Но Толстой постоянно интересовался и внутренней политикой вообще, что позволяло ему делать первые выводы. Так, 13 августа 1865 года, находясь в Ясной Поляне, он писал: «Всемирно-народная задача России состоит в том, чтобы внести в мир идею общественного устройства без поземельной собственности. “La propriété c’est le vol” (“Собственность – кража”) останется больше истиной, чем истина английской конституции, до тех пор, пока будет существовать род людской. Это истина абсолютная, но есть и вытекающие из нее истины относительные – приложения. Первая из этих относительных истин есть воззрение русского народа на собственность. Русский народ отрицает собственность самую прочную, самую независимую от труда, и собственность, более всякой другой стесняющую право приобретения собственности другими людьми, собственность поземельную. Эта истина не есть мечта – она факт, выразившийся в общинах крестьян, в общинах казаков. Эту истину понимает одинаково ученый русский и мужик – который говорит: пусть запишут нас в казаки, и земля будет вольная. Эта идея имеет будущность. Русская революция только на ней может быть основана. Русская революция не будет против царя и деспотизма, а против поземельной собственности. Она скажет: с меня, с человека, бери и дери, что хочешь, а землю оставь всю нам. Самодержавие не мешает, а способствует этому порядку вещей. – (Все это видел во сне 13 августа)».

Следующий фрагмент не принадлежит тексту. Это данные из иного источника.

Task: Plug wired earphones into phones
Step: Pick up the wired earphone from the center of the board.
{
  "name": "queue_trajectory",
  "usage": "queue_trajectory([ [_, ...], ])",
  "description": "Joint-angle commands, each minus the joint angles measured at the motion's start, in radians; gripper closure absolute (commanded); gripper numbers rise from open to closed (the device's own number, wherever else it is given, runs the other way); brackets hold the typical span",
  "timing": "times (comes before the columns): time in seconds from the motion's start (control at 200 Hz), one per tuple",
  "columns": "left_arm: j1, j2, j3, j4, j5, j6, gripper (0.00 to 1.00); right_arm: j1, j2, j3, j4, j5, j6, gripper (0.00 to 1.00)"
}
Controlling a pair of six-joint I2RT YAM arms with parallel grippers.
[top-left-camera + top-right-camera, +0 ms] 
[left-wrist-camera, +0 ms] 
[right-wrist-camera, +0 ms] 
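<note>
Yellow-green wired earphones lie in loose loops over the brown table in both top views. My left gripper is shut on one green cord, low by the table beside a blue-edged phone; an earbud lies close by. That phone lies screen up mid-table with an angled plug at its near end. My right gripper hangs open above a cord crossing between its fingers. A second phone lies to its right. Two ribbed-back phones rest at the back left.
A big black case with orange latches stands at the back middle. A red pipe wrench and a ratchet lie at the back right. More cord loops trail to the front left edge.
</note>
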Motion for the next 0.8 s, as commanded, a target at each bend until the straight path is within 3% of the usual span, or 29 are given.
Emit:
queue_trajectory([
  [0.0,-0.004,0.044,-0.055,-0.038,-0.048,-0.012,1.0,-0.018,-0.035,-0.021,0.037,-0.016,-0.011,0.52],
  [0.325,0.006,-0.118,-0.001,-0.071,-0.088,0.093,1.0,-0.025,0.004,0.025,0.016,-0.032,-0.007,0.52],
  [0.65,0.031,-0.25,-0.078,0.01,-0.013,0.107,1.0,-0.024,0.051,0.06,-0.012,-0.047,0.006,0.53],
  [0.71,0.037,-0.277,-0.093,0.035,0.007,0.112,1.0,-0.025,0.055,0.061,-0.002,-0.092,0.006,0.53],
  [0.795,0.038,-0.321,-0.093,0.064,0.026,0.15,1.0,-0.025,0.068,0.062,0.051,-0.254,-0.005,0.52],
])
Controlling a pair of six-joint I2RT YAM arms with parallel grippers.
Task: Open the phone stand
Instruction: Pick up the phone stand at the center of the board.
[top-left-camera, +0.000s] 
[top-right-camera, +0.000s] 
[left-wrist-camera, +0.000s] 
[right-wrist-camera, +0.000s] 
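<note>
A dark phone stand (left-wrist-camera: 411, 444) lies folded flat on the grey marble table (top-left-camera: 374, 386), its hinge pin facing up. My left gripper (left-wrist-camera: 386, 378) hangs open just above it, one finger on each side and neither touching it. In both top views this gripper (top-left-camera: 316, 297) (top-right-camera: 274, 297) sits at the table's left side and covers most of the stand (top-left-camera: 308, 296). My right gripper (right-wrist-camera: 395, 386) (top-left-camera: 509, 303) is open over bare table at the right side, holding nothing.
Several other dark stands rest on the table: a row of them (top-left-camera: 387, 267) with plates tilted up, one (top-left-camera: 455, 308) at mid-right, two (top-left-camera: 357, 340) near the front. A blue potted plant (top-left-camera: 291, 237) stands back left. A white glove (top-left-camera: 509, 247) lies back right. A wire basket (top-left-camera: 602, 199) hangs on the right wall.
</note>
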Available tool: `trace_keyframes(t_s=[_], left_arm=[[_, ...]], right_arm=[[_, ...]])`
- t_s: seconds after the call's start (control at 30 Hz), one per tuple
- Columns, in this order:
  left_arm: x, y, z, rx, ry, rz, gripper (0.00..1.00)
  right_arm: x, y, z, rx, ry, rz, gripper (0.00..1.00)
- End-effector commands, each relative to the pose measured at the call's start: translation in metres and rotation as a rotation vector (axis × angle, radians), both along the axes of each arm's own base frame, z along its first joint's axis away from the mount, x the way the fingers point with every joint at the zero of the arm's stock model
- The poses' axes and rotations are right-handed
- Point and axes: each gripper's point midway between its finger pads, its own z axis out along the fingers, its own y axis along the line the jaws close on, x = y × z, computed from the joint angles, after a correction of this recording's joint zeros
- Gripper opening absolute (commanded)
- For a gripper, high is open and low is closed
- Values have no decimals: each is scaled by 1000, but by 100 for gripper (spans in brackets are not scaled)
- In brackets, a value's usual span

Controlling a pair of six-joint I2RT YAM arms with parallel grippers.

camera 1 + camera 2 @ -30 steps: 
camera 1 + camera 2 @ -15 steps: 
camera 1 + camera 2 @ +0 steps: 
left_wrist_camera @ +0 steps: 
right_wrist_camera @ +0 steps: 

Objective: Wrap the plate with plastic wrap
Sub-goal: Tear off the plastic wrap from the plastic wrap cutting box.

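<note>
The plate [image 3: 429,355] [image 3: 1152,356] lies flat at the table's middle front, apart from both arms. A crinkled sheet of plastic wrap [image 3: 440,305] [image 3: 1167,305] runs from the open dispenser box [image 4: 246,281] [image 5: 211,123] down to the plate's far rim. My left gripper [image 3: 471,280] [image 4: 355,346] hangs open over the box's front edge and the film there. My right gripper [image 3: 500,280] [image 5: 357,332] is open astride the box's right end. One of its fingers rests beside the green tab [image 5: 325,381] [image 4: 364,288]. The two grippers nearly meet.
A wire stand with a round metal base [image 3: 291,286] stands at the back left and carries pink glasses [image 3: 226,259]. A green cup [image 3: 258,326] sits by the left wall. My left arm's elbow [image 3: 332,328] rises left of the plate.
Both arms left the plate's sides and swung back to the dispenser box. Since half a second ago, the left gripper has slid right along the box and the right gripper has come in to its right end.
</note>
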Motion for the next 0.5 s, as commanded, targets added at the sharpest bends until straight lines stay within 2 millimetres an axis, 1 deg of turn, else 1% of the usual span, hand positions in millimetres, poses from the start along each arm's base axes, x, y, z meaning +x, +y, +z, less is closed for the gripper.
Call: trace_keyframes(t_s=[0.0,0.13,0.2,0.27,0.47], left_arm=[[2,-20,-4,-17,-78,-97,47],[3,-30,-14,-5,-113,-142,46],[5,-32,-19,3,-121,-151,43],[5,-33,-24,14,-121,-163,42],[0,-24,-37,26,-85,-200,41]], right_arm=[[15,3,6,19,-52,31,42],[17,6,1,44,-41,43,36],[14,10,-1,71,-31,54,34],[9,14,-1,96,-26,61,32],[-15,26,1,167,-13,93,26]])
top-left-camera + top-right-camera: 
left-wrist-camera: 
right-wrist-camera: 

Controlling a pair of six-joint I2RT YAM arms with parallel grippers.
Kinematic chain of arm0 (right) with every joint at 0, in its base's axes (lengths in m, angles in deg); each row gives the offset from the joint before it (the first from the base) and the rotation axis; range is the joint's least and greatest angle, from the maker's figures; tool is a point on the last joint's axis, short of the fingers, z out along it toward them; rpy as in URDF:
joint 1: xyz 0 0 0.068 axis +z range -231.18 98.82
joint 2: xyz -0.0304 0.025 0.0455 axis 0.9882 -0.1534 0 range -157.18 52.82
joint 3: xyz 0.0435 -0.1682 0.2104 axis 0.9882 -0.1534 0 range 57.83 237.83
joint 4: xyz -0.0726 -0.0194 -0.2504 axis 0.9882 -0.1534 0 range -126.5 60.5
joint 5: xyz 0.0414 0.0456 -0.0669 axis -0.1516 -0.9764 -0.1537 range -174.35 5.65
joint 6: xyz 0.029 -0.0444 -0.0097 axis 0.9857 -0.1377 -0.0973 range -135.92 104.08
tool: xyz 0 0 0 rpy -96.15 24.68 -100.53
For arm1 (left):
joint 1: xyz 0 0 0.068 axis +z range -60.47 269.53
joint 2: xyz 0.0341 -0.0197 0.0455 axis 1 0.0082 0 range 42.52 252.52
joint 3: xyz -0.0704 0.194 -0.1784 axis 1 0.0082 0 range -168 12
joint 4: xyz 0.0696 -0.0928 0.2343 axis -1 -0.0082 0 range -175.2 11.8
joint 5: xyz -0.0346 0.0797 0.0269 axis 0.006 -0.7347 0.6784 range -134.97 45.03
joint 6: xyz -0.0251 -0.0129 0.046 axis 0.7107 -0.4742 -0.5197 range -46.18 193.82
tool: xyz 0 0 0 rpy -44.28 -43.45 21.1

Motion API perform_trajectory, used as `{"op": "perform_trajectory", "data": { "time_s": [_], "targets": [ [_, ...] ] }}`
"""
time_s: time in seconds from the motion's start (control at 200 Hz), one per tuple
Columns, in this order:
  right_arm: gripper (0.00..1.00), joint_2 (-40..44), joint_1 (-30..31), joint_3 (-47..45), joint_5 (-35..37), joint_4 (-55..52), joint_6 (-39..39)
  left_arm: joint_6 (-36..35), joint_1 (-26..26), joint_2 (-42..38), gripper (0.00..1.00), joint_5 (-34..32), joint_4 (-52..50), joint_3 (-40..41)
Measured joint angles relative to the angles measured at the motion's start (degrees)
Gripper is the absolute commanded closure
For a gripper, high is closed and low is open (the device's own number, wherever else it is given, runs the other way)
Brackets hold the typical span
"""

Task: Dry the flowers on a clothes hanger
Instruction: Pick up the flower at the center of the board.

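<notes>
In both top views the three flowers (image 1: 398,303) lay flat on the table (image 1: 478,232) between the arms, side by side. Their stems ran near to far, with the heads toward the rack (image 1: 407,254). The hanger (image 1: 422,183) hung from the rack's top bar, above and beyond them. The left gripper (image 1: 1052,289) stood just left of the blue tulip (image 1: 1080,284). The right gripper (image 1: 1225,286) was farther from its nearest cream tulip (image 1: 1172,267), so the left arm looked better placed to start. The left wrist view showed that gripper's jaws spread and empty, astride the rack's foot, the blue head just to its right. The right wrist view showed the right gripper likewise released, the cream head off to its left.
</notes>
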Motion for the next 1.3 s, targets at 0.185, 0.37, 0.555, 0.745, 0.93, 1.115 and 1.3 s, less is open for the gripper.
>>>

То есть хоть и назвал Ленин Льва Толстого зеркалом русской революции, зеркало то было не совсем то или даже совсем не то, которое привиделось вождю революции. Лев Толстой не был приверженцем свержения самодержавия. Он сумел разобраться в том, что вовсе не государь, вовсе не самодержец всероссийский несет беды народу.
28 августа 1865 года Лев Николаевич записал:
«Ребенок блажит и плачет. Ему спать хочется, или есть, или нездоровится. (То же самое с большими; только на ребенке виднее.) Самое дурное средство сказать ему: ты не в духе – молчи. То же самое и с большим. Большому не надо ни противоречить, ни сказать ему: не верь себе: ты не в духе. Надо пытаться вывести его из этого состояния и потом сказать: ты был не в духе и не прав. Этому приему с большими научила меня няня и мать. Они, так поступая с ребенком, успевают. В ребенке все в меньшем размере и потому нам понятнее, а отношение сил то же. Так же чувство дурного расположения духа сильнее рассудка. Я не в духе; мне это скажут. Я еще хуже. Люди кажутся друг другу глупы преимущественно оттого, что они хотят казаться умнее. Как часто, долго два сходящиеся человека ломаются друг перед другом, полагая друг для друга делать уступки, и противны один другому, до тех пор, пока третий или случай не выведет их, какими они есть; и тогда как оба рады, узнавая разряженных, новых для себя и тех же людей.
Есть по обращению два сорта людей: одни – с тобою очевидно такие же, какие они со всеми. Приятны они или нет, это дело вкуса, но они не опасны; другие боятся тебя оскорбить, огорчить, обеспокоить или даже обласкать. Они говорят без увлеченья, очень внимательны к тебе, часто льстят. Эти люди большей частью приятны. Бойся их. С этими людьми происходят самые необыкновенные превращения и большей частью превращения в противоположности – из учтивого делается грубый, из льстивого – оскорбительный, из доброго – злой.
Вся премудрость людей заключается не в мысли – еще менее в деле, – а в слове. Человек может быть совершенно прав только тогда, когда он говорит исключительно о себе. Искусство публичных речей, парламентских и судебных – в особенности, английских, – состоит в этом приеме. Они не говорят: обман есть преступление, или принудительное образование вредно и т. п., а они говорят: на мои глаза или по понятию наших отцов – обман есть преступление, – или: ежели принудительное образование есть зло, то… и т. д. Они, выражая свою мысль, облекают ее в форму факта или предположения, для того, чтобы побеждать возражения. В общем же, когда слышишь и читаешь их речи, замечаешь, что у них две цели: одна – выразить свою мысль, другая – говорить так, чтобы никто не мог дать мне démenti (опровержение –
И как певец или скрипач, который будет бояться фальшивой ноты, никогда не произведет в слушателях поэтического волнения, так писатель или оратор не даст новой мысли и чувства, когда он будет бояться недоказанного и неоговоренного положения.